-- THE PROBLEM --
Find and copy each line in the material below where the string "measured" occurs.

▬▬▬▬▬▬

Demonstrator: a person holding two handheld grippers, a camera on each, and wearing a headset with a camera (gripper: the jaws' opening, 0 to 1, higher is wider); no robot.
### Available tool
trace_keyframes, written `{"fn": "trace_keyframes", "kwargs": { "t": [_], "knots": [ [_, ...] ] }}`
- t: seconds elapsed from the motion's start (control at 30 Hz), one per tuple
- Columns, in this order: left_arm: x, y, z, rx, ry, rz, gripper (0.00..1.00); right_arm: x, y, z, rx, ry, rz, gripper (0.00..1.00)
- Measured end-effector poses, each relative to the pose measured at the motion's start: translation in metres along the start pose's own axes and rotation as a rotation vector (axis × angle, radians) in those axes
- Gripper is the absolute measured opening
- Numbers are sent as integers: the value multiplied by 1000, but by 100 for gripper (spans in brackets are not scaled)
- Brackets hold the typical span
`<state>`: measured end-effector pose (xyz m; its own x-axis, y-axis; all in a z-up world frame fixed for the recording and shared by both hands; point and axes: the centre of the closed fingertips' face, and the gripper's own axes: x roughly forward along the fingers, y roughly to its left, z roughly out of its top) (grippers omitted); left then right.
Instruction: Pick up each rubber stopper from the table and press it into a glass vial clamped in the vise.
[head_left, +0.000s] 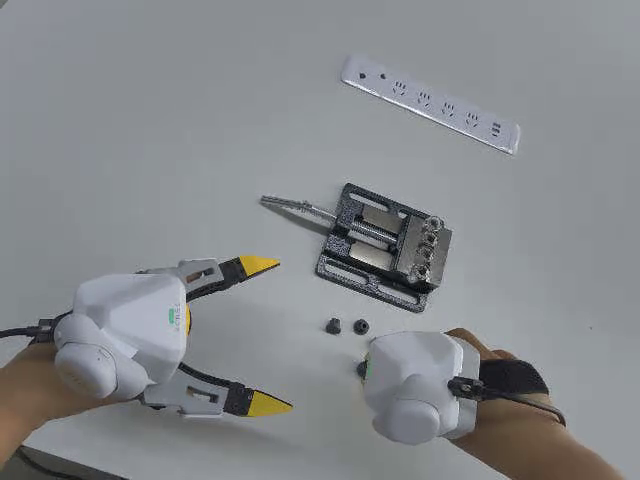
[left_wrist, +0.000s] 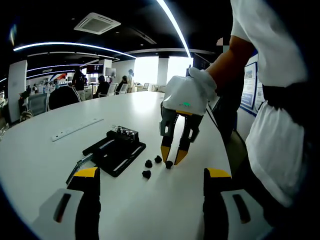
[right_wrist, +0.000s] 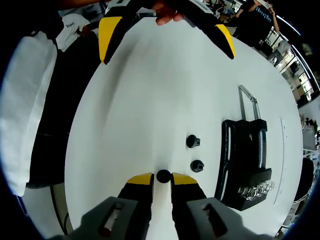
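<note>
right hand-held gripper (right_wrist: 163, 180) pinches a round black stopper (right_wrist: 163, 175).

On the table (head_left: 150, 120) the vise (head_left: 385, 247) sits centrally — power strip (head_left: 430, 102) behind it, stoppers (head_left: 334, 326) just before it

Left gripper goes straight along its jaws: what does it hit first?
Likely the nearest loose rubber stopper, roughly centred ahead of the left gripper, whose jaws stand open; depth is unclear.
</note>
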<state>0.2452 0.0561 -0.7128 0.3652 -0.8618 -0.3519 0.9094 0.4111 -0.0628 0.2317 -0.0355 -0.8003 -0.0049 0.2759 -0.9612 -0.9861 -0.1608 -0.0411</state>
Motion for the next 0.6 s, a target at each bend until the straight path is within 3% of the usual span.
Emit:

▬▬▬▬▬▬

-- ANSWER FOR THIS EXERCISE --
- Measured end-effector poses, each relative to the pose measured at the motion's start: translation in metres along the start pose's own axes and rotation as a rotation vector (axis × angle, radians) in those axes
- Gripper is the absolute measured opening
`<state>`: measured end-effector pose (xyz m; its own x-axis, y-axis; all in a z-up world frame fixed for the recording and shared by both hands; point and axes: the centre of the closed fingertips' face, and the gripper's own axes: x roughly forward along the fingers, y roughly to its left, z roughly out of its top) (grippers omitted); left then right.

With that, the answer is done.